(Working data Opens)
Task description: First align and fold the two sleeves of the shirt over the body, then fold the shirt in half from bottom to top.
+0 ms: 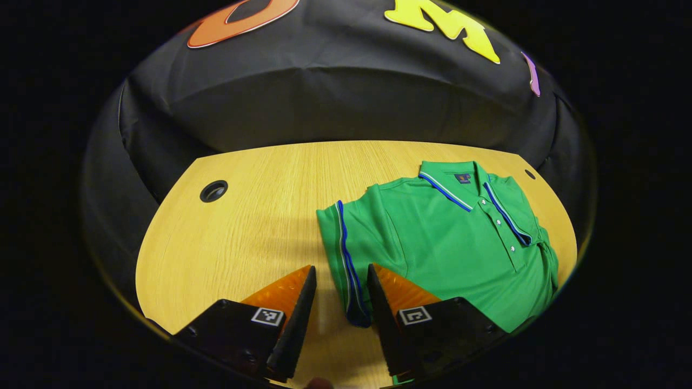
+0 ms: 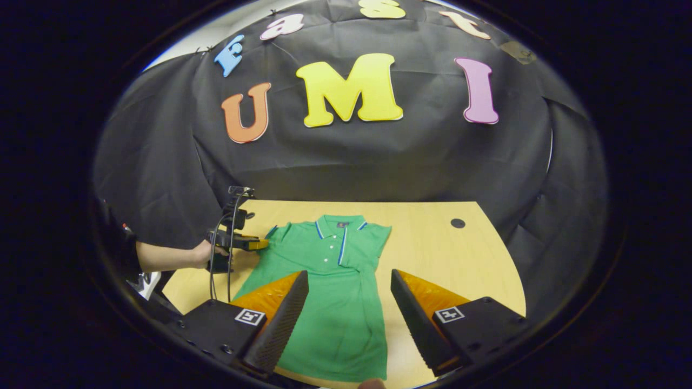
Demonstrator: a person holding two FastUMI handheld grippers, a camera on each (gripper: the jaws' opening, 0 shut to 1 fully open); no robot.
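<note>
1. Your left gripper: the fingers stood apart, grasping nothing. The blue-trimmed cuff of one sleeve lay between them, its hem reaching down toward the gap. Whether the tips touched the cloth cannot be told. In the right gripper view this gripper sat in a hand at the shirt's shoulder.

2. Your right gripper: the fingers were spread wide, released, held above the lower body of the shirt and well apart from the left gripper.

3. Shirt, green, short-sleeved, collar with blue and white trim: it lay flat on the wooden table, front up, collar toward the booth wall, hem toward you.

4. Other sleeve: in the right gripper view it appeared already turned in over the chest beside the button placket, so that fold looked done.

5. Sleeve at the left gripper: it stuck out past the body, not yet folded.

6. Table: a round cable hole sat near each far corner.

7. Progress, by judgement: early. One sleeve remained to be folded over, and then the bottom-to-top half fold.
</note>
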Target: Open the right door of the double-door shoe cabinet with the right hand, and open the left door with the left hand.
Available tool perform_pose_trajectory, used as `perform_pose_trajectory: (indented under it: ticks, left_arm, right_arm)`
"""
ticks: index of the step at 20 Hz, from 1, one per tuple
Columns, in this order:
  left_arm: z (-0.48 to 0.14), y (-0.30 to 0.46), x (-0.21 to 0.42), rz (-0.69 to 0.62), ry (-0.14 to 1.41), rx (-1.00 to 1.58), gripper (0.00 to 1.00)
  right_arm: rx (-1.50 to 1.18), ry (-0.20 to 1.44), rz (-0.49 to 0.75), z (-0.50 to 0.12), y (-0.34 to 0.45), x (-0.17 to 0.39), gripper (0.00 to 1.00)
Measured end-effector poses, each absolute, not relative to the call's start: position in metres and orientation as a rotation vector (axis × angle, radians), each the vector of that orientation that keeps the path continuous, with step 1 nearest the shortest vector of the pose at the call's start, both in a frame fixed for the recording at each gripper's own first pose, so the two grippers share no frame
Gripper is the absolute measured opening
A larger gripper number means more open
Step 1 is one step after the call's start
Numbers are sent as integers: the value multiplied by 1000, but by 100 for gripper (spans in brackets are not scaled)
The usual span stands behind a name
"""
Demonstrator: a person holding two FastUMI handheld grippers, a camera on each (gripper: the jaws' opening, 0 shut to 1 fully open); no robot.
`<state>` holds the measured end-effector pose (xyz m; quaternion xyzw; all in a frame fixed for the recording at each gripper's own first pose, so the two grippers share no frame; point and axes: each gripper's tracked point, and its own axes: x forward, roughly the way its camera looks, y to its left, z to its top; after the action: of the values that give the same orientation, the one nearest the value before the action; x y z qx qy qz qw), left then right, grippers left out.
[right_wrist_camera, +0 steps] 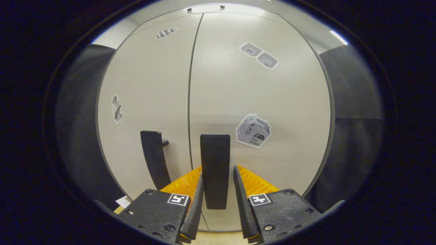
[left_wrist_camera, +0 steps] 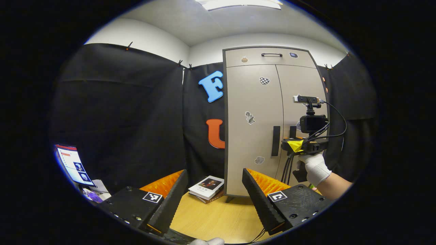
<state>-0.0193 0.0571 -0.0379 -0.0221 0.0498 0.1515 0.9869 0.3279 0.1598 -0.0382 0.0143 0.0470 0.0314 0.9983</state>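
right gripper (right_wrist_camera: pixel 218 204) is right at the shoe cabinet (left_wrist_camera: pixel 253 122), fingers either side of the right door handle (right_wrist_camera: pixel 214 170). the handle is a black upright bar, long axis vertical, and it sits between the two finger pads. narrow gaps show on both sides, so it looks like it's closing but not yet pinching; can't tell for sure if the pads touch. in the left gripper view the same gripper (left_wrist_camera: pixel 289 139) shows at the cabinet front, held by a gloved hand (left_wrist_camera: pixel 315 166), level with the handles.

left gripper (left_wrist_camera: pixel 213 200) is spread wide, holding nothing, well back from the cabinet over the wooden floor (left_wrist_camera: pixel 218 217). left door handle (left_wrist_camera: pixel 276 141) lies ahead and to the right of its fingers, also vertical, just beside the centre seam. both doors look shut, seam is tight.

right hand is clearly the nearer one. likely next: clamp on the right handle and pull outward, swinging the door to the right on its outer hinge. left needs to travel forward and right before it can grab.

books (left_wrist_camera: pixel 207 189) lie on the floor by the cabinet's left foot, out of the door's swing i think.
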Motion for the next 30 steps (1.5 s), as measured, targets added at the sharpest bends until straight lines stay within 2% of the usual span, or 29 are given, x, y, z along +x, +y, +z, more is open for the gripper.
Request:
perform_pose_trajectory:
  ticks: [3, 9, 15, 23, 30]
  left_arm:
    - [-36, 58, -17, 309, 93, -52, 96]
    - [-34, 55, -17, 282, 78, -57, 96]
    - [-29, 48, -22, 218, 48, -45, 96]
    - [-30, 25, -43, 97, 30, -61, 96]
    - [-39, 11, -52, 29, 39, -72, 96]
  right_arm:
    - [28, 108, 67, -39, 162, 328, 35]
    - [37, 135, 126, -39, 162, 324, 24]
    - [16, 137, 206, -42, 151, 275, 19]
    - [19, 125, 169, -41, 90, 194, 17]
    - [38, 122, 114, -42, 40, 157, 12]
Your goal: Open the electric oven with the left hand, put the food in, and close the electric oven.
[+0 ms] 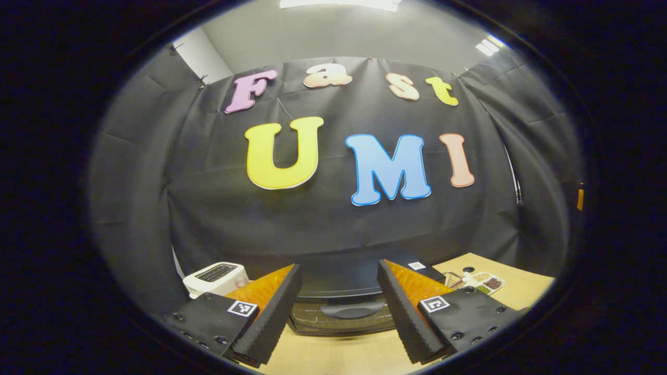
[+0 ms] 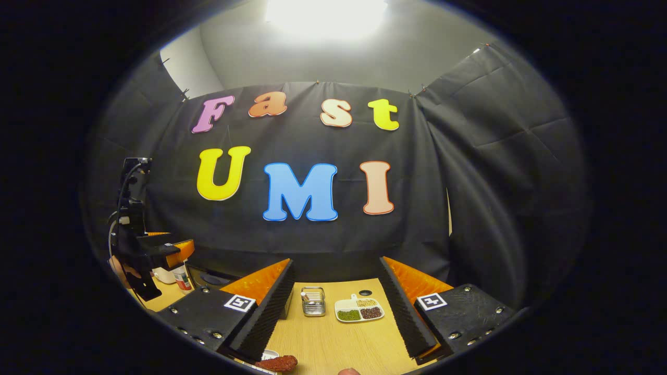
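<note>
So far nothing looks done: the black glass-fronted electric oven (image 1: 341,307), low centre in the left gripper view, sits closed between the spread, empty left gripper (image 1: 338,307), while the right gripper (image 2: 336,307) gapes empty above the reddish-brown food (image 2: 276,363) at bottom edge

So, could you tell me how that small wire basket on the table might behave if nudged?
The wire basket looks light, so it would probably slide on the smooth table. Standing upright and fairly narrow, it might tip if pushed high.
</note>
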Demonstrator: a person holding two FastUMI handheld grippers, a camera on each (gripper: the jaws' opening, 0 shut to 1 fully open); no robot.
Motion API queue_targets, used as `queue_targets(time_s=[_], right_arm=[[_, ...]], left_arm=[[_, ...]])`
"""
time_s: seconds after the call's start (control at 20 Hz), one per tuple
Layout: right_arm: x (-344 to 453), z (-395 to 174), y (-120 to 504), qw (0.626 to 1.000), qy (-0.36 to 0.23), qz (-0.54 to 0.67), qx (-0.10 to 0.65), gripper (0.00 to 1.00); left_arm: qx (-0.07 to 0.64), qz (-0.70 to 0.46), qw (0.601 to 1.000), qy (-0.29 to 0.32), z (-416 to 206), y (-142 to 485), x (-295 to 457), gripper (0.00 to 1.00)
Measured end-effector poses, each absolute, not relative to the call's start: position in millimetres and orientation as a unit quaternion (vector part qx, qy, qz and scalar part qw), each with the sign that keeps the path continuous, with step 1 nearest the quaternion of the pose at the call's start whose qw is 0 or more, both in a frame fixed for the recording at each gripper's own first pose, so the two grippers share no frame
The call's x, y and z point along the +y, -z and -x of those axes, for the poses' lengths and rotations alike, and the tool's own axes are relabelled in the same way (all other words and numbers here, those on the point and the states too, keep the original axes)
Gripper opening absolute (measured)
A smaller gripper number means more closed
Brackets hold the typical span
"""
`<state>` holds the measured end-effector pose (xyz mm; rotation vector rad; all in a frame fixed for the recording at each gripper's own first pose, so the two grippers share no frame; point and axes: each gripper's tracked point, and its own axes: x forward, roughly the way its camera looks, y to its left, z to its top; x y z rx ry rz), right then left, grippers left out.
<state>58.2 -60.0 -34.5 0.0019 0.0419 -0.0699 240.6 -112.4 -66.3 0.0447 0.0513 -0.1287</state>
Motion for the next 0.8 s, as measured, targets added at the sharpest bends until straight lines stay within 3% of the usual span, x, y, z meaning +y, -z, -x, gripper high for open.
queue_targets(time_s=[0.45, 0.8], right_arm=[[-57.2, -66.8, 39.8, 0.996, 0.075, 0.031, 0.045, 0.97], [-63.9, -61.7, 45.1, 0.993, 0.095, 0.032, 0.057, 0.97]], left_arm=[[0.106, -0.012, 0.990, 0.089, -309.6, 165.5, -128.8, 0.98], [0.119, -0.010, 0.989, 0.085, -325.0, 192.4, -133.9, 1.00]])
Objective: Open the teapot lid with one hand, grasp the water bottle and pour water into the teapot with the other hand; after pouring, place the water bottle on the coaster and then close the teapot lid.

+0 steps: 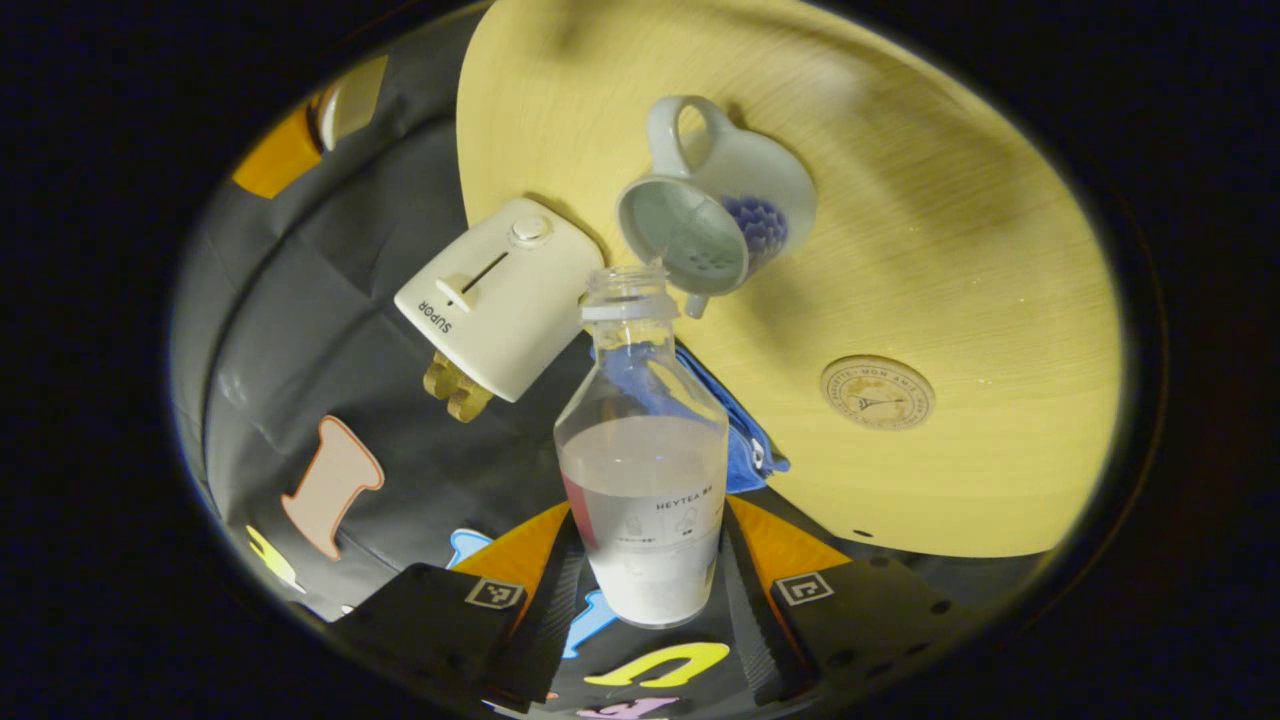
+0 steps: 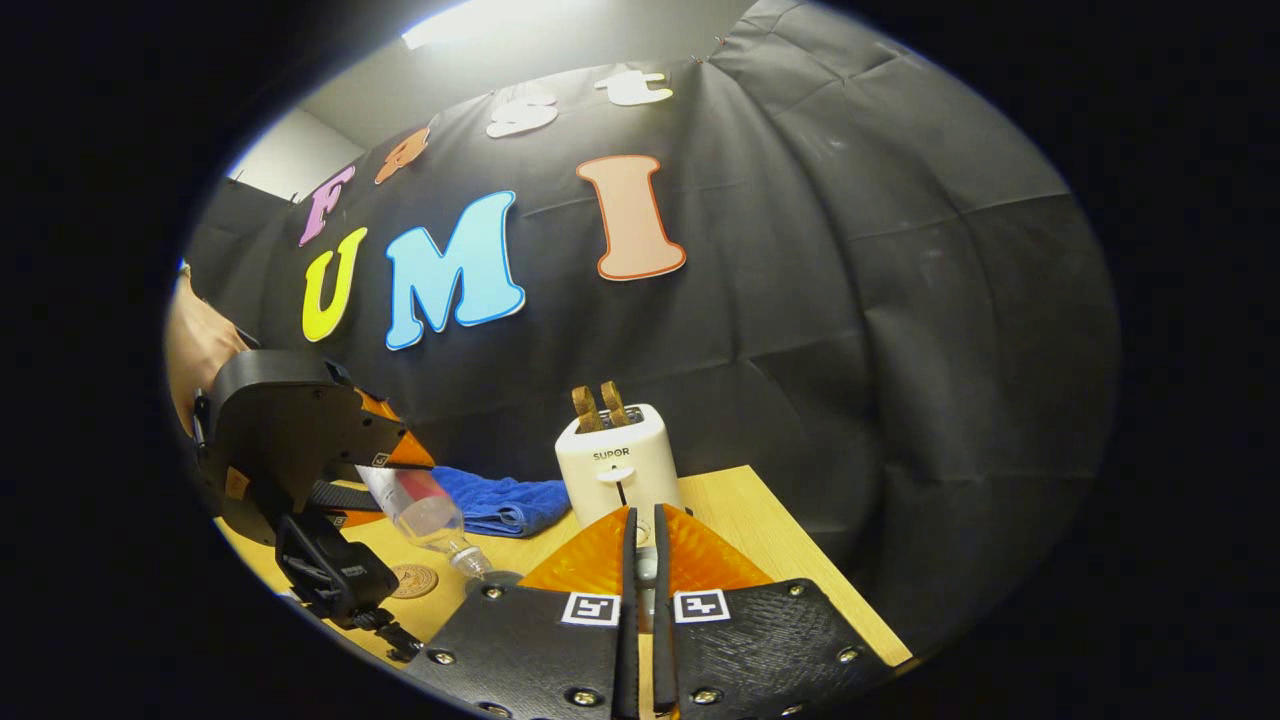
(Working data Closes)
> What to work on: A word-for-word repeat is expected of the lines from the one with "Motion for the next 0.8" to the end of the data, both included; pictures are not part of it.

> Answer section:
Motion for the next 0.8 s, as measured, targets added at the sharpest bends until straight lines stay within 3% of the usual span, x, y, z meaning +y, -z, -x, gripper high for open.
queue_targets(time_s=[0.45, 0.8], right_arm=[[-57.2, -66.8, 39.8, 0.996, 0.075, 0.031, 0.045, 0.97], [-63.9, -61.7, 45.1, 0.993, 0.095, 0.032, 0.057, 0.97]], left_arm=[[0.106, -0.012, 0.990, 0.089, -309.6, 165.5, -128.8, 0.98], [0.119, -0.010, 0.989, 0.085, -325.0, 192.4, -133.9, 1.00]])
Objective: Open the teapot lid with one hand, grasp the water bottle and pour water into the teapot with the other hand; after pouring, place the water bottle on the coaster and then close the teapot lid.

+0 steps: 
+0 steps: 

The work on this exercise is done.